Kevin Love and Tyler Hansbrough are both sensational players and UNC deeply wanted to see Love in Carolina Blue and I doubt UCLA would have turned Hansbrough away, had he shown up on their front door.

Second point: Points per possession analysis is a fundamental analytical tool used by basketball coaches to evaluate their team's play. Coaches in the know have been utilizing PPP analysis for over fifty years, as a means of evaluating a team's play independently of how quickly the ball is changing hands from team to team during a game.

It can help provide insight into the relative strengths of teams that play at different tempos or paces. It is not a secret, but like OBP in baseball, some people think it is such a cool way of looking at the sport, that they overwork the concept.

Or, to start with a joke, only a statistician could make us believe that leading a game by ten points is just as good as leading it by twenty points.

PPP differential is important, but it is not as important as absolute point differential, regardless of what anyone tries to tell you.
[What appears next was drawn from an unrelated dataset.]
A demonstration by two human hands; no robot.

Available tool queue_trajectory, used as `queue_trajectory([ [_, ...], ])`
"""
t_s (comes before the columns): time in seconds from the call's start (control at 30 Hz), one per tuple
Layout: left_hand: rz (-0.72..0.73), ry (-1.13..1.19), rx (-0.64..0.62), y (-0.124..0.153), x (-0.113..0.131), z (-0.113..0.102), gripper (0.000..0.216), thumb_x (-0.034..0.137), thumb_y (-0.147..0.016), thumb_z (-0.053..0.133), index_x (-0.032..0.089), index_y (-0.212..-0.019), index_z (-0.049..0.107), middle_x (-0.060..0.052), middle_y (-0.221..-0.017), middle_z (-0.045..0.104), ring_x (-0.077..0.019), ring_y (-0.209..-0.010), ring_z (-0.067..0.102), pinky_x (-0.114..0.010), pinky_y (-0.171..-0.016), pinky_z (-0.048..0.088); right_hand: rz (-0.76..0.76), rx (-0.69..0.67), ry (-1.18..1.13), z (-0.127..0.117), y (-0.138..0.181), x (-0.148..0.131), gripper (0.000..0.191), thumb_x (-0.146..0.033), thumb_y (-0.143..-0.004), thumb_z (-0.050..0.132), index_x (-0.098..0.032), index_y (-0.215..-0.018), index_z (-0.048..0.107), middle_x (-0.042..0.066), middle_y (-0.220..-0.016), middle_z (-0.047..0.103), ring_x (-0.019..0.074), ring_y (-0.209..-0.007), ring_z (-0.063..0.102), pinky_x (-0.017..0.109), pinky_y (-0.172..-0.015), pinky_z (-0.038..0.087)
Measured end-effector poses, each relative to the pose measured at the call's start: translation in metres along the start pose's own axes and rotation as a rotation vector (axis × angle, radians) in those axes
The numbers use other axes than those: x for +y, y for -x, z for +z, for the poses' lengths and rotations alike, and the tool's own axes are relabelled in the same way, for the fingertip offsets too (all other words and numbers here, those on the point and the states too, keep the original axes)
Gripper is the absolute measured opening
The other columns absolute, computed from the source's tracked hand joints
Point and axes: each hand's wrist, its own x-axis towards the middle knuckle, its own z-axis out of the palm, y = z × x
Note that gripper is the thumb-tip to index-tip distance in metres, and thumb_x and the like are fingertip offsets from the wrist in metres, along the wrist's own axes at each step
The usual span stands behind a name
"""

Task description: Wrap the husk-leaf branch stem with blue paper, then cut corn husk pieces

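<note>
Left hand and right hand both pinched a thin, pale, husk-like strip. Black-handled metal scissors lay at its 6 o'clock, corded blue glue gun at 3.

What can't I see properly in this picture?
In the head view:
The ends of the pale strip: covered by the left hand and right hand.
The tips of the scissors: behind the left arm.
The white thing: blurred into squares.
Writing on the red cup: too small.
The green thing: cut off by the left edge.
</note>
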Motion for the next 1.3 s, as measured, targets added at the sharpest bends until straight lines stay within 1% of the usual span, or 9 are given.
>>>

Why not? Let's look at a simple arithmetic example involving two college teams, the Cheetahs and the Terrapins.

The Cheetahs play fast and have lot's of possessions on average in their games and they average a lot of points as well. By the end of the year, statistics show the Cheetahs score an average of 80 points per game, while giving up only 70 to their opponents in the first 38 minutes of their schedule in the fast and tough, African Coast Conference.

The Terrapins play slow. They have a coach who loves the movie, Hoosiers and believes every bit of that movie is true. Their team averages 40 points per game in the first 38 minutes of their games in the slow and rough, Equatorial Coast Conference, while rendering 35 to their opponents and they only utilize half the possessions per game that the Cheetahs use.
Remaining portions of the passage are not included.